Ya, seperti yang saya saksikan pada siang hari di medio Januari 2025 bahwa pondok pesantren yang didominasi warna hijau muda itu, bangunan-bangunannya terlihat kokoh, bersih, dan adem.

Bagian pondok pesantren putra dan putri, berdiri berhadapan, dipisahkan oleh Jalan Pandugo I yang lebarnya sekira 7 meter.

Sebagaimana disinggung pada bagian sebelum tulisan ini, Pondok Pesantren Darul Ibadah Al-Baiad, berdiri pada lahan seluas 1.000 meter persegi. Sedangkan luas bangunan yang ada sekitar 600 meter persegi, terbagi di area timur dan barat, yang dipisahkan oleh Jalan Pandugo I itu.

*

Ketika ditanya klasifikasi apa saja yang ada di pondok pesantren ini?

Begini jawaban KH. Syaiful Ulum Nawawi :

Pondok Pesantren Darul Ibadah Al-Baiad terdiri dari beberapa unit kegiatan, di antaranya :

  1. Majelis Ta’lim Ahad Dluha.
  2. Madrasah Al-Qur’an Pelita Hati Az-Zahro.
  3. Majelis Dzikir Dzikrul Ghofilin.
  4. Majelis Dzikir Al-Muqorrobin.
  5. Dirosah Tsaqofah Al-Islamiyah.
  6. Badan Amil Zakat Infaq dan Shodaqoh.
  7. Majelis Ta’lim Ahad Legi.

Beberapa unit kegiatan berjalan secara rutin dan beberapa lagi di antaranya berjalan insidentil.
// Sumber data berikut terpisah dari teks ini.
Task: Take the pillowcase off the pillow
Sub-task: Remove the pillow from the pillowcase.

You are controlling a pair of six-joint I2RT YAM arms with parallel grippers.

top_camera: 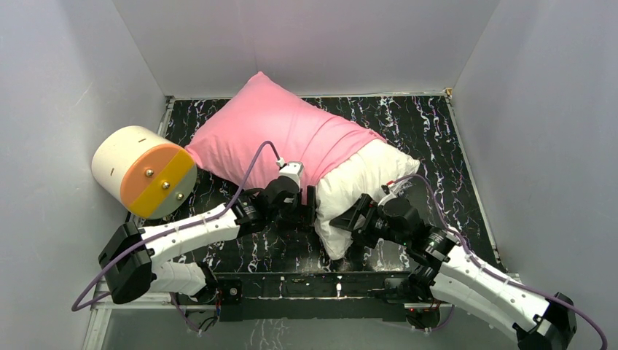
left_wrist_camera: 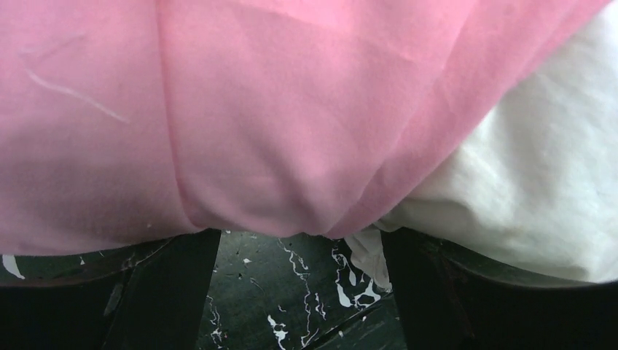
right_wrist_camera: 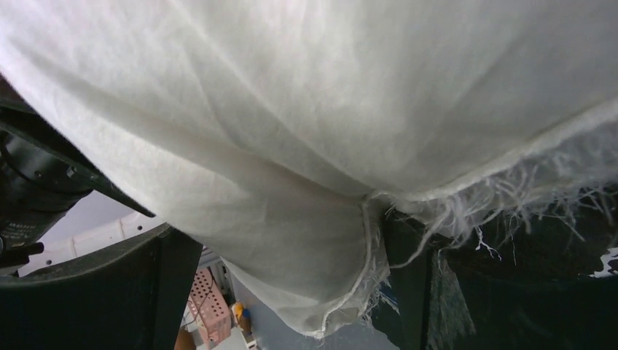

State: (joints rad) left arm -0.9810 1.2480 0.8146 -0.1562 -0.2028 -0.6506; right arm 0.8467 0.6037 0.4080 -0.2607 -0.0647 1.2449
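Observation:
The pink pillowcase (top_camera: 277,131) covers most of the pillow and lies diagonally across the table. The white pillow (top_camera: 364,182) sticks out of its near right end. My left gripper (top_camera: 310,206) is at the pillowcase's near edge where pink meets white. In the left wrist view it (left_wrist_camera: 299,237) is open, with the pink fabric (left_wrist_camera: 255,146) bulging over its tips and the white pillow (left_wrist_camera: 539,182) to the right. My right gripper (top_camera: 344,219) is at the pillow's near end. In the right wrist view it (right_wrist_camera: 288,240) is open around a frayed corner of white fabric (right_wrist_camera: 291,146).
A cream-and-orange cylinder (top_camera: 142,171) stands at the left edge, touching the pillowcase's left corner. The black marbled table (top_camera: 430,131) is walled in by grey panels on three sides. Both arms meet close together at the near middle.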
Unit Kegiatan Madrasah Al-Qur’an Pelita Hati Az-Zahro misalnya, memiliki dua jenjang — Madrasah Al-Qur’an (Usia TK dan SD) dan Madrasah Diniyah (Usia SMP, SMA dan Kuliah).

Di samping itu, Madrasah Al-Qur’an Pelita Hati Az-Zahro memiliki tiga kelas, yaitu kelas : Eksperimen 1, Eksperimen 2, dan Eksperimen 3.

Sedangkan jenjang madrasah Diniyah memiliki tiga kelas, yaitu : Awaliyah 1, Awaliyah 2, dan Wustho.

Mengapa dipilih kawasan Pandugo untuk lokasi?

Karena Desa Pandugo, Rungkut, merupakan tempat kelahiran pendiri dan pengasuh, yakni KH. Syaiful Ulum Nawawi.

Tentang spesifikasi pondok ini, dinyatakan Pak Kyai bahwa
spesifikasi pengajaran di Pondok Pesantren Darul Ibadah Al Baiad, secara tegas mengikuti dan memperjuangkan tegaknya agama Islam yang berideologi Ahlussunnah Wal Jama’ah An Nahdliyah — dengan mengikuti Al-Qur’an, Sunnah Rosul SAW, dan Ulama-ulama Salafussholeh.

Itu semua dilakukan, “Melalui dakwah yang sejuk, moderat dan penuh hikmah,” paparnya.

Dalam konteks lulusan pondok pesantren –menjawab pertanyaan– KH. Syaiful Ulum Nawawi menyebut, antara lain : Suryawan Putra Hia, Direktur Utama KAI Commuter; Muhammad Sarmuji, S.E., M.Si., Sekretaris Jenderal Partai Golkar; Alfi Chamdan, Pengusaha Konveksi (https://tasspunbond.com); Mahsun dan Hasan Bisri, pemilik bengkel cat mobil.

Tentang berapa prosentase alumni pondok pesantren ini yang melanjutkan ke perguruan tinggi, dijawab : 90%

Dan berapa prosen alumni yang jadi ustaz/ustazah : 30%.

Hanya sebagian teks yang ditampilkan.